OPP urged to own up for releasing personal details in manhunt
Ontario's former privacy commissioner says provincial police need to own up after releasing detailed private information about two men during a manhunt in eastern Ontario last month, only to recall the information after arresting a third person.
On Feb. 10, Ontario Provincial Police (OPP) issued an emergency alert for Lanark County and the neighbouring Sharbot Lake area saying they were investigating two armed suspects at large.
The alert urged people to shelter in place, lock their doors and windows and call 911 if they noticed anyone suspicious.
Police also posted the names, dates of birth, photos and descriptions of two men reported to be armed with a handgun near an arena in Beckwith Township through its social media accounts, on the provincial Alert Ready website and in a news release.
"All of a sudden in [the public's mind], these two individuals are guilty," said Ann Cavoukian, who served three terms as Ontario's privacy commissioner. She is currently the executive director of the Global Privacy and Security by Design Centre.
"It can be very damaging to the innocent individuals."
Hours later, information was removed with little explanation. Later that afternoon, OPP announced they had arrested a different man earlier that day on charges related to a stolen vehicle.
Four days later, police provided limited details in a news release about what led to the emergency alert and subsequent retraction.
The release stated "These men both have a history of violence and multiple criminal convictions" and suggested while the alert was no longer valid, both men still had outstanding warrants for their arrest.
"It's still a mistake to have released their names and pictures in association with the particular crime that it turns out they really weren't linked to. So at the very least, I think they should have said that," said Cavoukian.

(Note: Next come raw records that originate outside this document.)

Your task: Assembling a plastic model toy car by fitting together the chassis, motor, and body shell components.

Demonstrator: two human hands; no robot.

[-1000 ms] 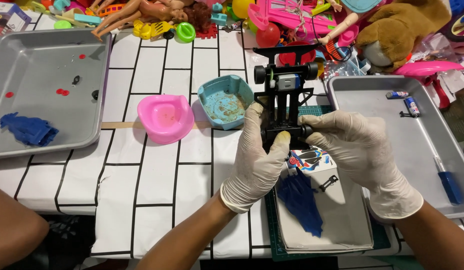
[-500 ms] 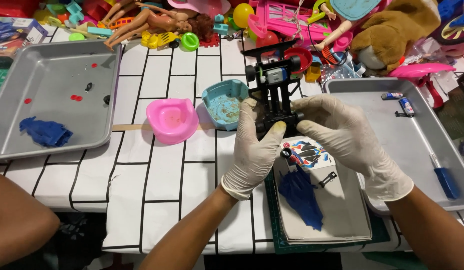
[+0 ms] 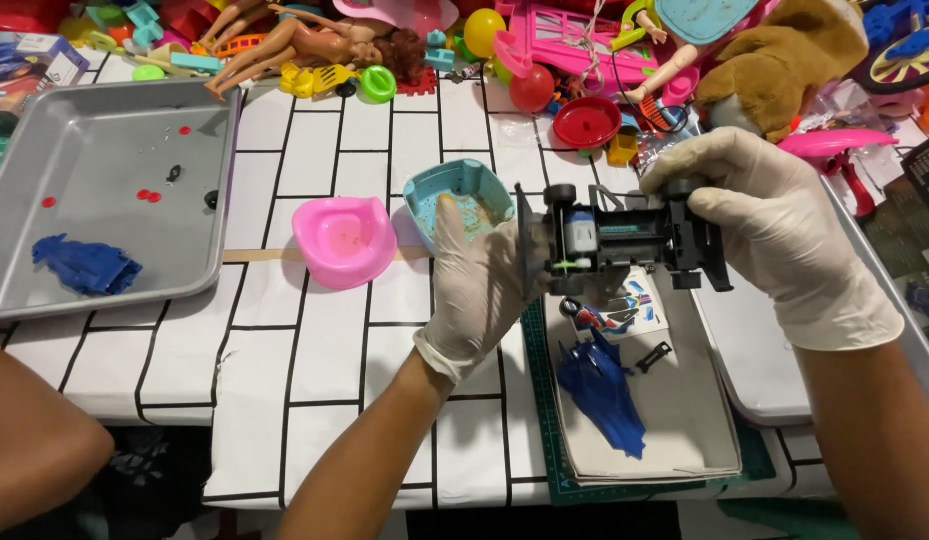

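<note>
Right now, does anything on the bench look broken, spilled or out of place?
Yes. The black toy car chassis held between the left hand and right hand is stripped, its motor exposed. Its blue body shell lies separately on the grey board. Small red pieces are scattered in the left metal tray.

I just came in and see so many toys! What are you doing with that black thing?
Both gloved hands hold a black toy car frame above the table, turned sideways. The left hand grips one end, the right hand the other. Its blue shell lies below on a pad. A pink bowl and a teal bowl sit nearby.
</note>
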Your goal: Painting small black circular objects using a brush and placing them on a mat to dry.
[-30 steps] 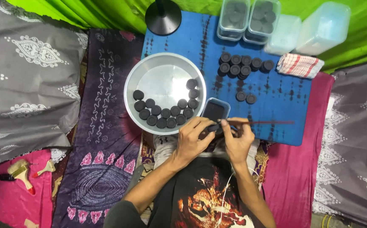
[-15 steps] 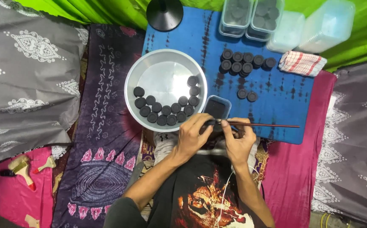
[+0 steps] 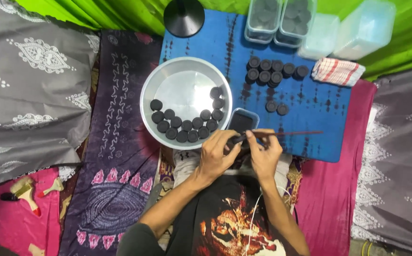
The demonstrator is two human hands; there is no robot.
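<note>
Seated cross-legged over patterned cloths, a person works with both hands just below a small dark rectangular tub point(image 3: 242, 121) at the near edge of a blue cloth point(image 3: 310, 132). The left hand point(image 3: 217, 154) curls around a small black disc point(image 3: 236, 140), pinching it at the rim, while the right hand point(image 3: 265, 154) pinches the near end of a thin dark stick point(image 3: 291, 133) that lies level and points right. Both look light and rigid; the disc is best gripped by its edge, and the slender stick could snap under hard pressure. Beside the hands, a round metal bowl point(image 3: 168, 76) holds a curved row of similar black discs along its near wall. Farther back, more discs point(image 3: 272, 71) sit loose on the cloth, and clear plastic boxes point(image 3: 282, 19) appear stacked with others; two frosted containers point(image 3: 348, 31) look empty.
</note>
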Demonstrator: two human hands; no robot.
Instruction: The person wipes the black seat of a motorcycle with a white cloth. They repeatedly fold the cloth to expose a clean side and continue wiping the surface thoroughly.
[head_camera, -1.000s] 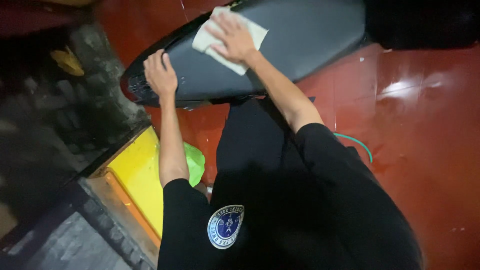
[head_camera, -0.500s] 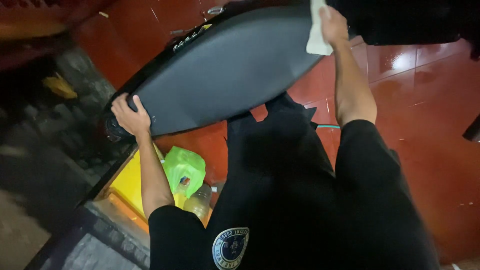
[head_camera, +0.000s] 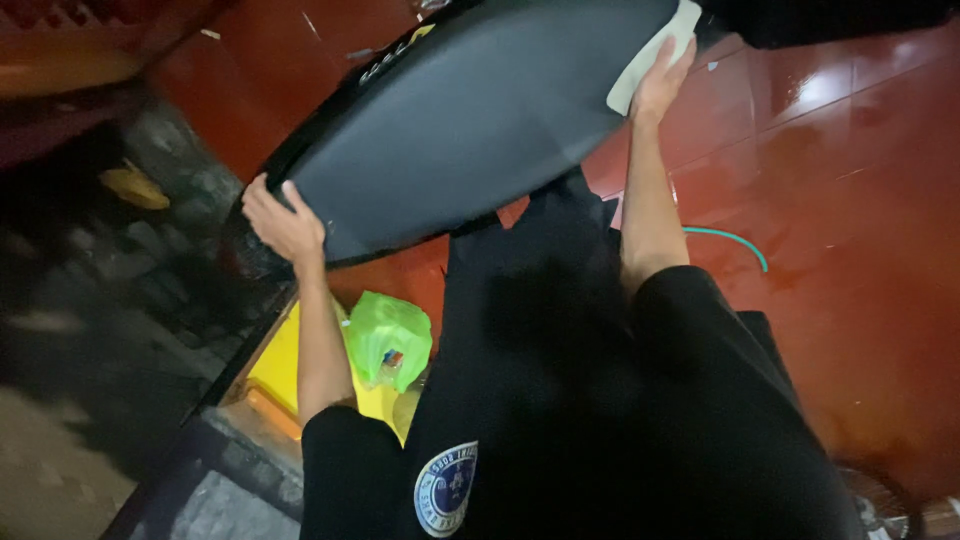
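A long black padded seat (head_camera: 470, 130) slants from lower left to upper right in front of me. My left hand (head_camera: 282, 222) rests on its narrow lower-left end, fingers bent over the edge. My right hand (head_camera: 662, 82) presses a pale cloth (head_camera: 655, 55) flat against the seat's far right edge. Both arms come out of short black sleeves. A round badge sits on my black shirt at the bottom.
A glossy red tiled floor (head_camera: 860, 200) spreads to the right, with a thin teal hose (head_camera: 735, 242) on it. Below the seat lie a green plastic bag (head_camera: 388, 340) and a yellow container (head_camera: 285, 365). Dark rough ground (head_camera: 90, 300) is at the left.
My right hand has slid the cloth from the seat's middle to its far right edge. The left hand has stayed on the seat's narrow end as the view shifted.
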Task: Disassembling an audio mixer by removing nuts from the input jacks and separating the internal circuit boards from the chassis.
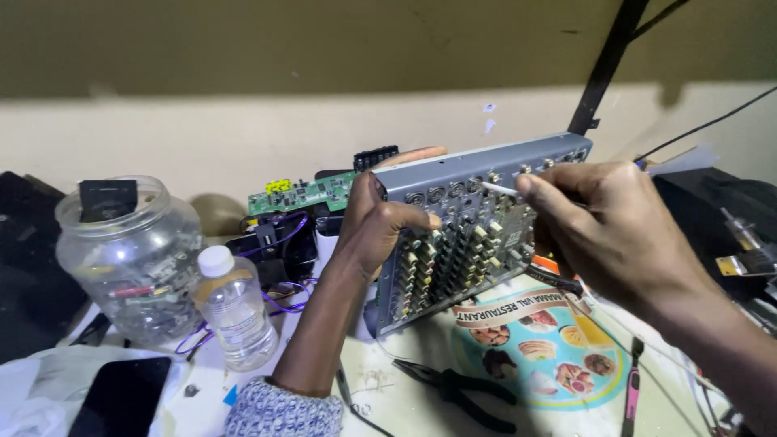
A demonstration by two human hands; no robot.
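Observation:
A grey audio mixer (477,231) with rows of knobs and sockets stands tilted up on its edge on the bench. My left hand (374,218) grips its left end, fingers over the top and thumb on the face. My right hand (611,222) pinches a thin white stick (499,188) whose tip touches the sockets near the mixer's upper edge.
Black pliers (461,392) lie in front of the mixer beside a round printed mat (542,356). A clear plastic bottle (235,307), a clear jar of parts (133,259), a green circuit board (303,194) and a dark phone (121,396) sit at the left. A pink-handled tool (633,388) lies at the right.

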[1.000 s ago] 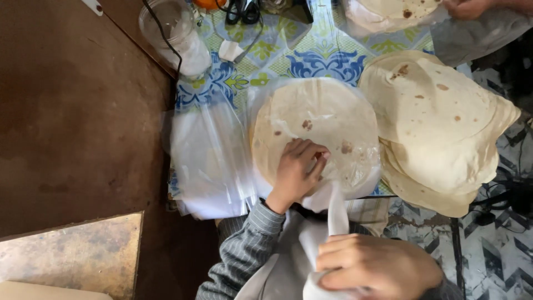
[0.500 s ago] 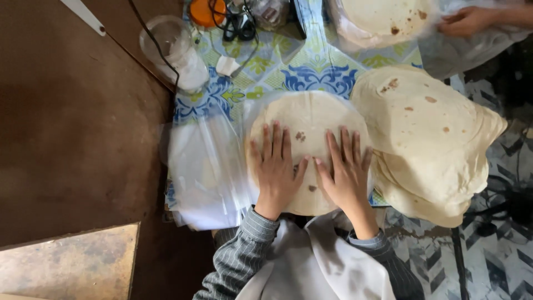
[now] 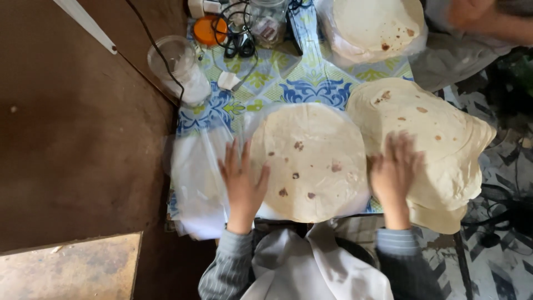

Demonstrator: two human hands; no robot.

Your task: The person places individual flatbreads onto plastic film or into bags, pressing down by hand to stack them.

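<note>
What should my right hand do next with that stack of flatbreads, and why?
Probably lift the top flatbread: your right hand lies spread on the stack of flatbreads, while your left hand rests at the edge of the single flatbread on clear plastic.

Two bare hands, left hand (image 3: 242, 186) and right hand (image 3: 392, 173), no gloves or rings seen; grey long sleeves (image 3: 223, 272) with thin pale stripes, ribbed cuffs; white apron (image 3: 316, 270) over chest, near edge
</note>
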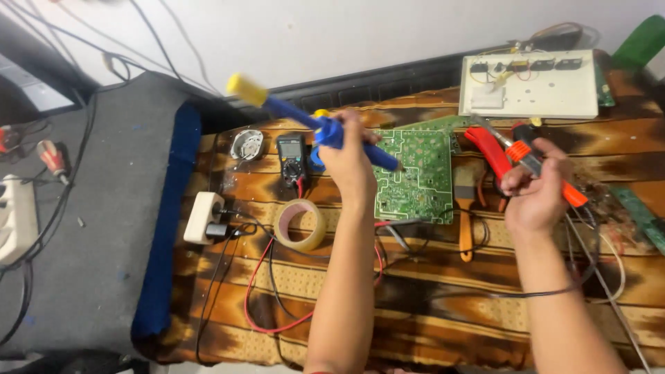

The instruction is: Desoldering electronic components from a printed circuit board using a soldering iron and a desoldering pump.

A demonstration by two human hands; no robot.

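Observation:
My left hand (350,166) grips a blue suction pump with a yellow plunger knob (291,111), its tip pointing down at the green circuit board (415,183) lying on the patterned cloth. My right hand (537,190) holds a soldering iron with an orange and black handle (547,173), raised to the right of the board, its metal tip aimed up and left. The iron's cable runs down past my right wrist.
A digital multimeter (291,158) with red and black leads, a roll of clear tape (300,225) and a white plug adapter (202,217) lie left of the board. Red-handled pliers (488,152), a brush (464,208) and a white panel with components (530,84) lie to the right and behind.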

Both men have since been taken into custody following the emergency alert, police said. CBC reached out to their lawyer for comment but did not hear back in time for publication.
Cavoukian suggested police might be trying to issue emergency alerts more quickly following the significant criticism levelled at the RCMP in Nova Scotia during the Mass Casualty Commission.
The Commission is examining the police response to a man disguised as a Mountie who killed 22 people during a 13-hour rampage in Portapique, N.S., in April 2020.
"When you point to someone as having committed a particular crime, you have to be very serious about having evidence that demonstrates they're involved in this crime, not crimes of the past that they may have perpetrated," she said.
Police also confused
Weeks later, OPP are offering a slightly clearer picture of what happened that Friday following the arrest of a man in a stolen vehicle.
Police spokesperson Bill Dickson said the arrest of the third suspect actually led to information about the two individuals who were believed to be "armed with a handgun in the Carleton Place area."
"We didn't know where they might be going, what their plans might be," said Dickson of the men who were named.
At that point, a critical incident commander — a higher-ranking officer trained to deal with armed situations — on the ground would have made the decision to issue an emergency alert in consultation with the OPP's provincial operations centre in Orillia, said Dickson.
"When you've got someone you believe to be out there and armed and potentially a public safety hazard, we need to get out as much information to the public as we can," said Dickson.
Not long after the alert was issued, Dickson said officers discovered they were given false information.
"We were confused, too. We had so many moving parts," he said.
Dickson stopped short of offering an apology to the two men.
"They were both wanted on warrants [that were] not related … [for allegedly] significant violent offences. They both had serious criminal histories and we wanted to get these people arrested," he said.
Minutes matter, says public warning specialist
Tim Trytten, former head of the Alberta Emergency Alert program and a public warning and communications specialist, said police face a challenging trade-off when deciding whether to alert the public.
Officials could wait to ensure they are absolutely certain about a suspect — and be late — or they could move quickly and be wrong. In the end every minute matters, he said.
I always find it's easier to apologize for being wrong. - Tim Trytten, Public warning specialist
"I always find it's easier to apologize for being wrong than it is to be able to say to the family, 'Well, I'm sorry we knew, but we said nothing," said Trytten, who appeared before the Mass Casualty Commission last year.
He said he doesn't believe the alert was issued recklessly, but there's always ways to improve.
"The cost of being wrong … can be potentially very high. So you always err on the side of caution," he said.
"It's inconvenient for you to receive an alert, but it's a lot worse if something bad happens."